* PROVIDED MATERIAL:
---
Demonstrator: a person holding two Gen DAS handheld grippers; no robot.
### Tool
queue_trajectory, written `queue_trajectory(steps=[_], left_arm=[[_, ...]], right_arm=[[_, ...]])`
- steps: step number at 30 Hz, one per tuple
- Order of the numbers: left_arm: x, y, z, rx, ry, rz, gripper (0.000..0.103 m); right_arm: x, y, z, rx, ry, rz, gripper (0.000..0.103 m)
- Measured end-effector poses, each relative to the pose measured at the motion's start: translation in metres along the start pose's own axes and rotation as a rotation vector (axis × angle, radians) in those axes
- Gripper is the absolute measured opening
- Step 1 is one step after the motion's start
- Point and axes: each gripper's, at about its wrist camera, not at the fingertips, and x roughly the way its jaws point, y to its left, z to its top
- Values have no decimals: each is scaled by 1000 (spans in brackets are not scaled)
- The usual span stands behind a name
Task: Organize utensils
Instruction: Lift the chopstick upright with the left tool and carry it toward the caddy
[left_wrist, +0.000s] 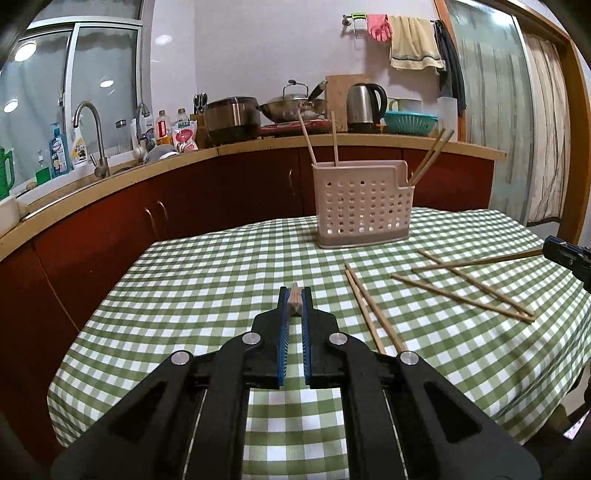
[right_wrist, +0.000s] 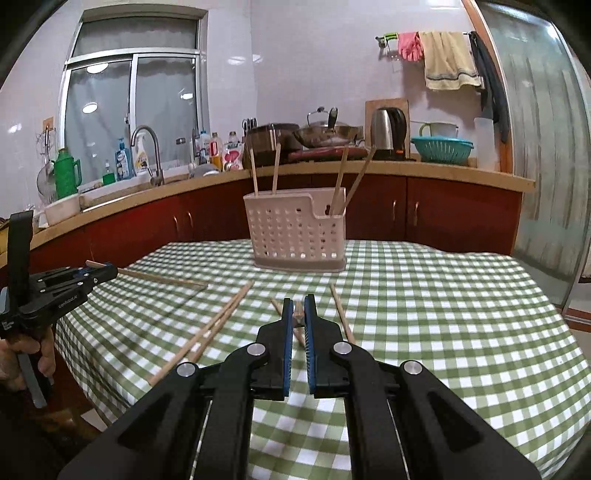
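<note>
A beige perforated utensil holder (left_wrist: 364, 206) (right_wrist: 297, 230) stands on the green checked table with several wooden chopsticks upright in it. My left gripper (left_wrist: 294, 299) is shut on a chopstick end (left_wrist: 294, 301); in the right wrist view this gripper (right_wrist: 99, 273) is at the table's left edge with the chopstick (right_wrist: 162, 278) running out along the cloth. My right gripper (right_wrist: 298, 314) is shut on the end of another chopstick (right_wrist: 297, 312); it shows at the right edge of the left wrist view (left_wrist: 565, 253). Several loose chopsticks (left_wrist: 373, 310) (right_wrist: 207, 328) lie on the cloth.
The table (left_wrist: 207, 280) sits in front of a kitchen counter (left_wrist: 258, 147) with red cabinets, a sink tap (left_wrist: 90, 136), bottles, pots, a kettle (left_wrist: 365, 107) and a teal colander (left_wrist: 410, 123). A hand holds the left gripper's handle (right_wrist: 33, 350).
</note>
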Motion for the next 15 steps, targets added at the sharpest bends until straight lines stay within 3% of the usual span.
queue_trajectory(steps=[15], left_arm=[[5,8,32,-14,-12,-33,7]], right_arm=[[12,9,35,-15,-46,24,7]])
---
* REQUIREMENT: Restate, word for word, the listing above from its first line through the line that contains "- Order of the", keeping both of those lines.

* REPLY:
Demonstrator: a person holding two Gen DAS handheld grippers; no robot.
### Tool
queue_trajectory, written `queue_trajectory(steps=[_], left_arm=[[_, ...]], right_arm=[[_, ...]])`
- steps: step number at 30 Hz, one per tuple
- Order of the numbers: left_arm: x, y, z, rx, ry, rz, gripper (0.000..0.103 m); right_arm: x, y, z, rx, ry, rz, gripper (0.000..0.103 m)

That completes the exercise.